Anyone ever deal with them? Got a army buddy with one. He has a blown FL channel and he says he cannot hear anything out of his dash speaker. Not sure if he has the HK setup. I know he has the 6-disc indash, anyway I can tell if he has the HK system? Also what suggestions you guys have for replacements.

Thanks

Jesse


----------



## kustomkaraudio (Jun 20, 2009)

The big giveaway is a subwoofer in the package tray. The grill is very easy to pop up. If no sub , probably basic audio system. That means factory deck powers the speakers. Is there any HK badging in the car ? Another thing you can do is to pop the radio out ( can't remember if the orange MOST cables are in the dock n lock connecter or not, if they are bend the little lock tab and remove them ). If you plug the dock n lock connecto back in with the MOST cables removed , you have a fiber optic amp , and you need to wire around it. If it is not amplified , you can just use a 9003 harness and put a deck in it ( with the deck out you tone (tone ) speakers to verify they work. Car is not bad , kits are available and steering wheel controls can be integrated. Have fun with the project!!'


----------



## splaudiohz (Apr 1, 2011)

kustomkaraudio said:


> The big giveaway is a subwoofer in the package tray. The grill is very easy to pop up. If no sub , probably basic audio system. That means factory deck powers the speakers. Is there any HK badging in the car ? Another thing you can do is to pop the radio out ( can't remember if the orange MOST cables are in the dock n lock connecter or not, if they are bend the little lock tab and remove them ). If you plug the dock n lock connecto back in with the MOST cables removed , you have a fiber optic amp , and you need to wire around it.

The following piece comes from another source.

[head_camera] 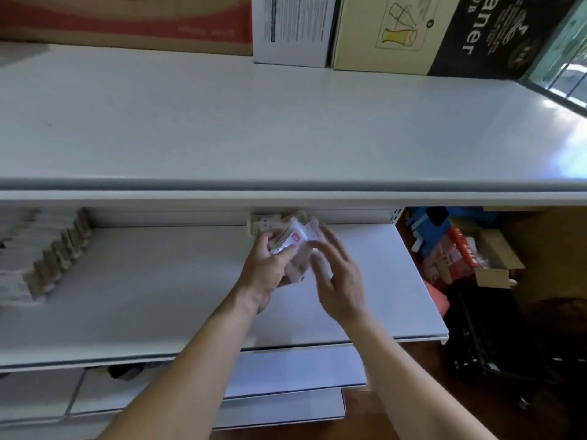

If it is not amplified , you can just use a 9003 harness and put a deck in it ( with the deck out you tone (tone ) speakers to verify they work. Car is not bad , kits are available and steering wheel controls can be integrated. Have fun with the project!!'


I will check with him on the sub and badges. He said the speakers are fiber optic connected, I was not sure how the hell that worked with replacements. Do the regular systems have a center channel as well, or not? Thanks for the detailed info. Suggestions on replacement speakers?


----------